Activity — Where the records below reach the line containing "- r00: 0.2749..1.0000", start transcribing, and end with the line containing "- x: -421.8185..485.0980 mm", exactly and with nothing else added.

Material provided —
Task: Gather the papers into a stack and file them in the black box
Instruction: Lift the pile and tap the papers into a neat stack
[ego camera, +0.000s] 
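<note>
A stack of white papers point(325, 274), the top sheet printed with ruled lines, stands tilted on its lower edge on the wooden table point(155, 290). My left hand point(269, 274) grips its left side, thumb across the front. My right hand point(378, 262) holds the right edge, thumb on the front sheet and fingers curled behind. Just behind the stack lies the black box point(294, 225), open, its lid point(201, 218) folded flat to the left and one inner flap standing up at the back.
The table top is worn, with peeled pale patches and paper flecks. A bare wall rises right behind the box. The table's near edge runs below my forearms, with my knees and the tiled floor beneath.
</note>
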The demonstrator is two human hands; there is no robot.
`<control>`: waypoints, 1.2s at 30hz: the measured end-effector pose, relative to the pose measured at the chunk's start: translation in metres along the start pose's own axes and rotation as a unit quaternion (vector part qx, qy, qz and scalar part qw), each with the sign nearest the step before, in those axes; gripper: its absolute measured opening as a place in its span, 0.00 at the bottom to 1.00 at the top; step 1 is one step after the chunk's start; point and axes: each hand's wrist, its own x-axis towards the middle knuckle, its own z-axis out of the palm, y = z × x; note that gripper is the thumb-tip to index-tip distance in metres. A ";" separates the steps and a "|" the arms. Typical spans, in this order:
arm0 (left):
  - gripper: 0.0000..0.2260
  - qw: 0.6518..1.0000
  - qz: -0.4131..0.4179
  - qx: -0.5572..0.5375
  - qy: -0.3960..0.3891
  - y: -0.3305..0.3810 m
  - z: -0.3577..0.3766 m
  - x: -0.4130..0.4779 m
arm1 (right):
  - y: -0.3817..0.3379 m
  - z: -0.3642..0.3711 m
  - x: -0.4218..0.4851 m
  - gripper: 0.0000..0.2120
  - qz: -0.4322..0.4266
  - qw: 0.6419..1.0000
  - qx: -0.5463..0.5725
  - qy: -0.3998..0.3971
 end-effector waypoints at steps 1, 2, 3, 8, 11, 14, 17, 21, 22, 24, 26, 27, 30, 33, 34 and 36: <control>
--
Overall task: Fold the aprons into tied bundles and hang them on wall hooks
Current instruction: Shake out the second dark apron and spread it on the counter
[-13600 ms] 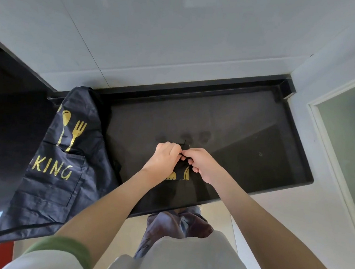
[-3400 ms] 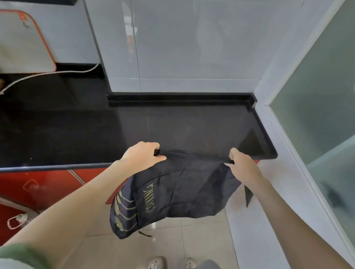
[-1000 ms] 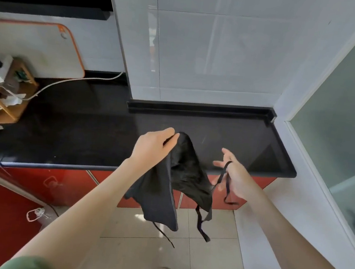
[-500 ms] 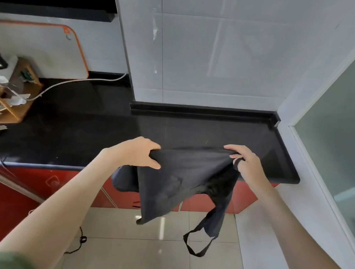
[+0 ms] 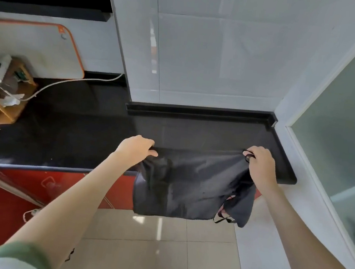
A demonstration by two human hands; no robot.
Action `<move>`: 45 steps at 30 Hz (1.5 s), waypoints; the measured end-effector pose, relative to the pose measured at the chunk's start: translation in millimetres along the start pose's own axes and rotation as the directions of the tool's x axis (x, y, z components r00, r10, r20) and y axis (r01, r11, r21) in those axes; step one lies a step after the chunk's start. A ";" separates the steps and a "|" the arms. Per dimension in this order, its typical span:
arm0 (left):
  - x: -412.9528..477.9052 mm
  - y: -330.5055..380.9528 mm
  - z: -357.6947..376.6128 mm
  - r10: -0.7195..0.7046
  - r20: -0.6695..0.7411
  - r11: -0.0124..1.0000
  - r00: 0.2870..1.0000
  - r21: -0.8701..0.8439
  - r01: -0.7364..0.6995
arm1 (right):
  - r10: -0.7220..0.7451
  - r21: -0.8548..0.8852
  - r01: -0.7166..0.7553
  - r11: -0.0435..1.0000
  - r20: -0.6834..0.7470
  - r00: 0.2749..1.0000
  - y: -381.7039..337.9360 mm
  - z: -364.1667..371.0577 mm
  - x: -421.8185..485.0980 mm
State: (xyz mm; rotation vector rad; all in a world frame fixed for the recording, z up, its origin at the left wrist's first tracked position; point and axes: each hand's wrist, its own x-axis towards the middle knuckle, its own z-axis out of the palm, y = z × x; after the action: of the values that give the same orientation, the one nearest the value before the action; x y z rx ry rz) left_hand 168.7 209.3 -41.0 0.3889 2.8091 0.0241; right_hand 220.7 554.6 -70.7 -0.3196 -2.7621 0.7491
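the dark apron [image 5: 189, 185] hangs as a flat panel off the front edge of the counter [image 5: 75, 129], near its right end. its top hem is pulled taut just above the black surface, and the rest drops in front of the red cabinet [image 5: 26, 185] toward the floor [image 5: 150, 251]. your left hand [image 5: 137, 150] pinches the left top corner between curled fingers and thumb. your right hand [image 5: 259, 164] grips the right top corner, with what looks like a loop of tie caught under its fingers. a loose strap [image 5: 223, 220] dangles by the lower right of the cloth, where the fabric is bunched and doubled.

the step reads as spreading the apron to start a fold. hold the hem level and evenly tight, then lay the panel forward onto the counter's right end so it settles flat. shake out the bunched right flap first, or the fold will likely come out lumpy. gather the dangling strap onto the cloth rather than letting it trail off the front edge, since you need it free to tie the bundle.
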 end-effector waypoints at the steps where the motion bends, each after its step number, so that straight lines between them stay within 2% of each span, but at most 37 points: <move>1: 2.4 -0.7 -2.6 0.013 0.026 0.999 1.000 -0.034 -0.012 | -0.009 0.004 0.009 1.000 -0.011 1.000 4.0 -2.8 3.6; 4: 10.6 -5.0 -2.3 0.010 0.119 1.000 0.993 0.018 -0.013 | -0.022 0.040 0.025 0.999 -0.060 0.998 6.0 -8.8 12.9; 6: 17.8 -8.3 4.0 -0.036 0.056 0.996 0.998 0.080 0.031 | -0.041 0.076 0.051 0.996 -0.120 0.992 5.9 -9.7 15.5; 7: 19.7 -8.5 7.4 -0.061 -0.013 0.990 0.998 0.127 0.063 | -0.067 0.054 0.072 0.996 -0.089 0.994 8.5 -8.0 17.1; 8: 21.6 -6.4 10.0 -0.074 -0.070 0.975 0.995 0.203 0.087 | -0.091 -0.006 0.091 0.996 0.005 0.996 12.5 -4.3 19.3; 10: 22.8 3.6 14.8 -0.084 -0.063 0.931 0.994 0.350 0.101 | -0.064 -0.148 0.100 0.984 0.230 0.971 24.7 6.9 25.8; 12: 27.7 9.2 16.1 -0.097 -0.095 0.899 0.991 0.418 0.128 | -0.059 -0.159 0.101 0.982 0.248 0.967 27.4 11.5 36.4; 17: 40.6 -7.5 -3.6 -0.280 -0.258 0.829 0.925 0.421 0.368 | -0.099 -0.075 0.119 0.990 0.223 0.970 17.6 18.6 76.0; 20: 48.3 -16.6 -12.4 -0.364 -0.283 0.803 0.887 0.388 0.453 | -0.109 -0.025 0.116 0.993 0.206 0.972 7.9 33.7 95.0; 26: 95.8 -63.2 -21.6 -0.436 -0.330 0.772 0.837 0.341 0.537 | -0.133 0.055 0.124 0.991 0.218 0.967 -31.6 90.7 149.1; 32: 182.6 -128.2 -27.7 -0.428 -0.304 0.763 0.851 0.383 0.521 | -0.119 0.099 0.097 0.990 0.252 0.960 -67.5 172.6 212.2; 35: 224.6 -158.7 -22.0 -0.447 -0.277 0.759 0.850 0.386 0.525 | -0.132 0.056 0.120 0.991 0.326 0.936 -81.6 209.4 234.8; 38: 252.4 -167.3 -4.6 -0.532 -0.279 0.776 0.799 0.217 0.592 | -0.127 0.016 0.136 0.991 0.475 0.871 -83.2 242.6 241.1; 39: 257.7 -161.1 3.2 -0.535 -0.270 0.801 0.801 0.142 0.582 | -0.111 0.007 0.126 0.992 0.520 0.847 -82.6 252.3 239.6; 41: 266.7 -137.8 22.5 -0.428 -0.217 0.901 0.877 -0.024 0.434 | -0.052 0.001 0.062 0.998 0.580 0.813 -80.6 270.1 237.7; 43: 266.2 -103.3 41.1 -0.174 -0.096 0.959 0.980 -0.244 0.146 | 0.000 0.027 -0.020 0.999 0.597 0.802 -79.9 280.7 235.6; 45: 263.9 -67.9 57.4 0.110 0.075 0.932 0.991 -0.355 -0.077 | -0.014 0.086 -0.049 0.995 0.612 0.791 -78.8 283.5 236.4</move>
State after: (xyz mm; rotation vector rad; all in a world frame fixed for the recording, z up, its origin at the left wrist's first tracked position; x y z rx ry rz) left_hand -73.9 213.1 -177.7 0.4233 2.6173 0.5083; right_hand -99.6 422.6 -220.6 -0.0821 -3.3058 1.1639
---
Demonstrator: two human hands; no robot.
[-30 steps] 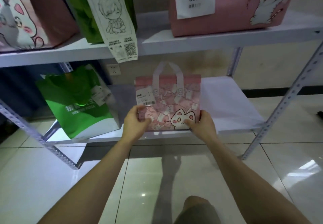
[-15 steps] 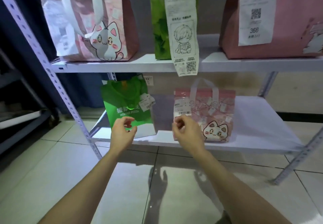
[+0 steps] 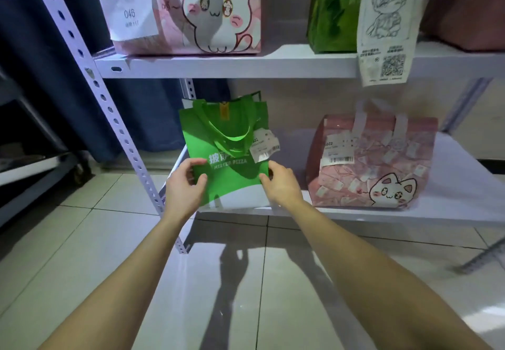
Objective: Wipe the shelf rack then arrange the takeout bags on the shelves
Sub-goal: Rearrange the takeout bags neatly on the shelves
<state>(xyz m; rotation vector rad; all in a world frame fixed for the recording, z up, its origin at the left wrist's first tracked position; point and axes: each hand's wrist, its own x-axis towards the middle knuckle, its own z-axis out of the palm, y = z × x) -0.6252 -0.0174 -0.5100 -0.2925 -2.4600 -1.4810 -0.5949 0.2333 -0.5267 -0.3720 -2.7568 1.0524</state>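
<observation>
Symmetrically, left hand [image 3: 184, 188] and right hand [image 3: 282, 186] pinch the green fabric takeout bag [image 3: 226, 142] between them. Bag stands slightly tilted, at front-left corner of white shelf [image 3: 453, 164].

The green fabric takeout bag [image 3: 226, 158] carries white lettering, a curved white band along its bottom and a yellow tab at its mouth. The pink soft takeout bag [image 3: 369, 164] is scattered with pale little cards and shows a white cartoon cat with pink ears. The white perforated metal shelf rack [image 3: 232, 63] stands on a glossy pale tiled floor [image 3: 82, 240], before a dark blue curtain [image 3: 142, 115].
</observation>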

Reply to the task —
  - r00: 0.2749..1.0000
  - y: -381.7039..337.9360 mm
  - z: -364.1667..371.0577 mm
  - x: -421.8185..485.0980 mm

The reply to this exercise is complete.